[Saved entries]
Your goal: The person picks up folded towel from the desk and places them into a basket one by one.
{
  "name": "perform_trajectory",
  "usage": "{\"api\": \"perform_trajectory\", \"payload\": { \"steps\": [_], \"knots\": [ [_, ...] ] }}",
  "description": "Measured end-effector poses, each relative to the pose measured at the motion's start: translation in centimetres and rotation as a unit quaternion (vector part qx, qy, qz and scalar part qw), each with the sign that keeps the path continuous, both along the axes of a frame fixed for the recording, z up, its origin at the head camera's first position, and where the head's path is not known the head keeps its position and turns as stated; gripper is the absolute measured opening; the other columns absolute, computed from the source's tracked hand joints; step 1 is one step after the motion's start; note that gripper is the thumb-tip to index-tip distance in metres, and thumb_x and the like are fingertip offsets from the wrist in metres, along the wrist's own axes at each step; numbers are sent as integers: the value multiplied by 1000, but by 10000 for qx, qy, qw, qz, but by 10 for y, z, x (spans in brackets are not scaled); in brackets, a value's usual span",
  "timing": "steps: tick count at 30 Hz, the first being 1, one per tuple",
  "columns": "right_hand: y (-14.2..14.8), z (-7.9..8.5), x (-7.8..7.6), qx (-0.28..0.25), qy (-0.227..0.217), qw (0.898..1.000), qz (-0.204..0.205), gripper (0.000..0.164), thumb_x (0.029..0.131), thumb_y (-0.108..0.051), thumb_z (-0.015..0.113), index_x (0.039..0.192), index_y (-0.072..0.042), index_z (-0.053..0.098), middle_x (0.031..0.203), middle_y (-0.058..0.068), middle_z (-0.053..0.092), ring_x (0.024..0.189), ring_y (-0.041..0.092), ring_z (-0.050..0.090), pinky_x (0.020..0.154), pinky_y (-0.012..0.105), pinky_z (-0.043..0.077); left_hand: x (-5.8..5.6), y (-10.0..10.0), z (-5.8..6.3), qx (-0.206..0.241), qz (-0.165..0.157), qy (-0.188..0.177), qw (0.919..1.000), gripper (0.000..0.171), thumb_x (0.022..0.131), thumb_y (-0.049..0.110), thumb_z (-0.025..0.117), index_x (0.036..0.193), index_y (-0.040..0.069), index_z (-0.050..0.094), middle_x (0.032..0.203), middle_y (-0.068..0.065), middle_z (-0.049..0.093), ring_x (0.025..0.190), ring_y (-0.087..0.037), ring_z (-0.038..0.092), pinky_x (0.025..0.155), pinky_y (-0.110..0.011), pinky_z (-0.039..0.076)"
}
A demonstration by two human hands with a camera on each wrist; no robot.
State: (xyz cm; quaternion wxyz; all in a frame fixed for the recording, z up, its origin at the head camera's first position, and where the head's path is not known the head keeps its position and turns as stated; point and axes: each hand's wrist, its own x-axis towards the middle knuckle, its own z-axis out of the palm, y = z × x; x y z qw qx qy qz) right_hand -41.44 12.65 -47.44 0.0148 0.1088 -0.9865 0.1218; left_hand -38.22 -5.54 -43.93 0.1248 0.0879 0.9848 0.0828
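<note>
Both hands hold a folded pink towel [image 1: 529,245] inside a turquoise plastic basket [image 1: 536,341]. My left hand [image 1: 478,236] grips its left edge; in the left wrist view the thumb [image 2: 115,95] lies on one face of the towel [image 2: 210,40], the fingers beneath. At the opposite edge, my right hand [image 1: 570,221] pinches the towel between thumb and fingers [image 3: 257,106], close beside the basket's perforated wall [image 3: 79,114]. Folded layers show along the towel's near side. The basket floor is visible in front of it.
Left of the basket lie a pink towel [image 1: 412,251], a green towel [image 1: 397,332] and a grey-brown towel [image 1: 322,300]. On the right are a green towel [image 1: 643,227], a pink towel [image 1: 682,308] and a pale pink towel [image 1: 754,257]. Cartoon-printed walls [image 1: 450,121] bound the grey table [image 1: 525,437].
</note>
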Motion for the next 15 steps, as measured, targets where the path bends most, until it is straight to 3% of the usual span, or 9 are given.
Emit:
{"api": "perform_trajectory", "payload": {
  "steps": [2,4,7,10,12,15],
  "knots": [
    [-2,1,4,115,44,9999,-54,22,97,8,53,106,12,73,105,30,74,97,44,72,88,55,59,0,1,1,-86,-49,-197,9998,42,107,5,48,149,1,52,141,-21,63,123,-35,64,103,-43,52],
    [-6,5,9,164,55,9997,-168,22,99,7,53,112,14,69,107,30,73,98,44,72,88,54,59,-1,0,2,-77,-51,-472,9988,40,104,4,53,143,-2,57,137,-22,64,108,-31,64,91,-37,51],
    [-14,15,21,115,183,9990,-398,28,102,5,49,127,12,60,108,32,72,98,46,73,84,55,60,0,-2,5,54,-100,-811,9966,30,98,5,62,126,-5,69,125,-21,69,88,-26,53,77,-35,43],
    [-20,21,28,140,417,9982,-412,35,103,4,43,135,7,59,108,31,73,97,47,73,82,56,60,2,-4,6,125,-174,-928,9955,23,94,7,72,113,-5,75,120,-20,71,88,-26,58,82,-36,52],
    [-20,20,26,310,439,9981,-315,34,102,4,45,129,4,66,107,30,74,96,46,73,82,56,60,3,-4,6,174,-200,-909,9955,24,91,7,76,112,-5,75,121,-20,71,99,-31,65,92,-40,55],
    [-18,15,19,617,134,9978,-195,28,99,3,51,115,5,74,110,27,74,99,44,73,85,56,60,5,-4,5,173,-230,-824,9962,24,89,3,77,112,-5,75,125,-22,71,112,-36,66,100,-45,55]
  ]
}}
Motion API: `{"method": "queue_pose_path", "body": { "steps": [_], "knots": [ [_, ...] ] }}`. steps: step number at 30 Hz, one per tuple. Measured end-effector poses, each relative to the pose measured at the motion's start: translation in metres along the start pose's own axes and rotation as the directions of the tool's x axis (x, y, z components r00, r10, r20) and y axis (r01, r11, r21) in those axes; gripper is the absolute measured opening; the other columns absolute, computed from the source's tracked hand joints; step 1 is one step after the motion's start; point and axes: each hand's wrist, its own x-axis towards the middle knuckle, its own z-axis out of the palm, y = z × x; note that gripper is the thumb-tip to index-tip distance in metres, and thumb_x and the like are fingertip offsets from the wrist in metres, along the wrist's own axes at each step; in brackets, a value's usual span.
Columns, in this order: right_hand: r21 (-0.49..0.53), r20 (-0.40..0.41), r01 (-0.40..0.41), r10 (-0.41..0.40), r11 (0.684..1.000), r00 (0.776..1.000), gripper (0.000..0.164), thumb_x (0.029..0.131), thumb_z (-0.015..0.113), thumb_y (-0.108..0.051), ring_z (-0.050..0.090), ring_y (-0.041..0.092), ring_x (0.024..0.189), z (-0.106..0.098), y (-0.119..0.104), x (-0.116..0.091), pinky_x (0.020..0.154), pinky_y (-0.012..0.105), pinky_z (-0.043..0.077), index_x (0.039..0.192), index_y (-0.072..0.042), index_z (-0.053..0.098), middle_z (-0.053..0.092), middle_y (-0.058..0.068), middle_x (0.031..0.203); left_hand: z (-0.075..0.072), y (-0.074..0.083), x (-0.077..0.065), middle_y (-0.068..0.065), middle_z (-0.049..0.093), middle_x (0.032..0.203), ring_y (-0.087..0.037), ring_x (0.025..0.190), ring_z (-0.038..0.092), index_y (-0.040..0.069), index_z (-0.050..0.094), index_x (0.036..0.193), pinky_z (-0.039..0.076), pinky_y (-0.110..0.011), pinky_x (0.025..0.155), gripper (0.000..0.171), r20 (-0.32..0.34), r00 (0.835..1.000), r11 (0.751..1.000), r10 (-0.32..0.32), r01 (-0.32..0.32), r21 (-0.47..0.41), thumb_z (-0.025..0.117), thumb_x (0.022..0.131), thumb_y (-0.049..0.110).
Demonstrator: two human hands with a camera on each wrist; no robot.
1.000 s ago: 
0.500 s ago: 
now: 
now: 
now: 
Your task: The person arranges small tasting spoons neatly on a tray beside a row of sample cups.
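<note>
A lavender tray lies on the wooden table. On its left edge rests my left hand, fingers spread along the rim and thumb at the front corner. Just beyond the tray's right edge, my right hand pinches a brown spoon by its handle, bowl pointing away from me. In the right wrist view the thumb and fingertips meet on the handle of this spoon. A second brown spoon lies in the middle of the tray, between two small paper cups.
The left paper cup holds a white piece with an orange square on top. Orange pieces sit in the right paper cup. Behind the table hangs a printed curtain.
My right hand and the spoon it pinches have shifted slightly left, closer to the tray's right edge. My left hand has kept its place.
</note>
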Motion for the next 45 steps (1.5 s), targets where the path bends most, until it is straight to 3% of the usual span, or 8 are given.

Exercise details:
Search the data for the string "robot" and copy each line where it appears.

Answer to the problem:
A demonstration by two human hands with a camera on each wrist; no robot.
Demonstrator: two human hands with a camera on each wrist; no robot.

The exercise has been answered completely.